Ce sont autant de questions qu’il faudrait longuement examiner si l’on voulait chercher sous quelle forme, par quelle ouverture, par quel émoi l’idéal et la foi reparaîtront dans les âmes. Nous ne pouvons nous en passer, ni pour enseigner la morale à l’école, ni pour fonder la cité future, ni même pour ne pas mourir. Idéal et foi, vieux mots, vieilles choses, qu’accompagnaient des airs d’une douceur infinie ! Faut-il faire table rase ? La raison peut en concevoir le dessein ; l’entreprise a paru belle, hardie et tentante, mais, pour l’exécuter, il faut le consentement de l’âme tout entière. C’est le point capital du problème, et même tout le problème, qui est de pure psychologie.

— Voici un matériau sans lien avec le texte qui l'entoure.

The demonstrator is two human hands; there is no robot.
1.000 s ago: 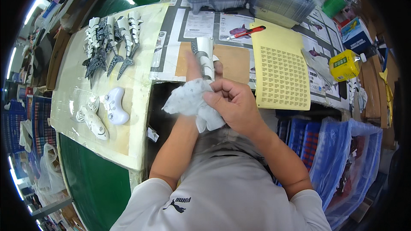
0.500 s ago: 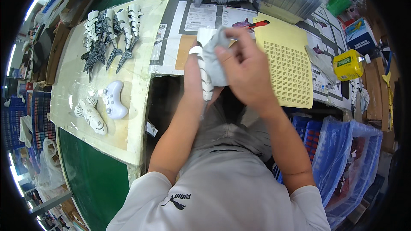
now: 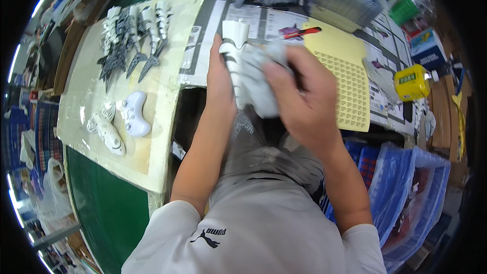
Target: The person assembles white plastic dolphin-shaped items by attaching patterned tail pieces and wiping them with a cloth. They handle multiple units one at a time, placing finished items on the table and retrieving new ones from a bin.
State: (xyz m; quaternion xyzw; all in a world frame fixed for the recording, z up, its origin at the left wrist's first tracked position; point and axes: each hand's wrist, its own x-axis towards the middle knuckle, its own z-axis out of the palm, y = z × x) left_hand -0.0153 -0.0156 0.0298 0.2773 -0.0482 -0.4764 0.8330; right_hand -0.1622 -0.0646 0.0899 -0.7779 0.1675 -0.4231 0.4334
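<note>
My left hand [image 3: 219, 73] is closed around a white segmented toy tail [image 3: 235, 30] with black stripes, held upright over the table's front edge. Below the hand, a dark fin with a pale net pattern [image 3: 244, 122] shows at the tail's lower end. My right hand [image 3: 310, 94] grips a crumpled light grey cloth [image 3: 259, 83], pressed against the tail's right side; this hand is a little blurred. To the left lie several similar toy tails [image 3: 134, 35] with patterned fins, a white game-style controller [image 3: 135, 114] and a white toy body [image 3: 109, 134].
A yellow label sheet [image 3: 347, 76] lies right of my hands, with a red and black cutter [image 3: 303, 33] at its far edge. Clear plastic trays [image 3: 340, 0] are stacked behind. A yellow bottle [image 3: 412, 82] stands right; below is a plastic-lined blue crate [image 3: 406, 193].
The tail has shifted slightly left and now shows more of its wide upper end. My right hand and the cloth have moved right and down along it.
</note>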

En attendant, il y a vacance d’idéal et de foi dans l’âme paysanne. Un vide s’y est produit et il arrive ce qu’on pouvait prévoir : le matérialisme s’y précipite et s’y établit, un matérialisme avisé, pratique, servi par les circonstances économiques, armé par la culture intellectuelle, d’autant plus dangereux qu’il sait trouver des couleurs pour se dissimuler. En dépit des apparences, malgré des progrès en politesse, en langage, en tenue, malgré des mœurs plus douces et une certaine élégance extérieure de l’âme, le matérialisme des paysans est bas, lourd, très toxique. Il détermine de l’anesthésie morale. C’est sur ce terrain ingrat que l’école, d’une main encore novice, doit jeter, sa semence.


VIII

Les difficultés sont vraiment grandes et on’ s’explique que bien des gens se montrent découragés. C’est un sentiment dont il faut se défendre. Outre que la dépression de l’âme nuit à notre clairvoyance, c’est d’avance être vaincu que de croire qu’on le sera. Nous continuons à mettre dans l’effort de l’école, — dont il est permis de penser que ni les méthodes, ni l’esprit ne sont définitifs, — les grands espoirs d’un optimisme que rien ne saurait ébranler.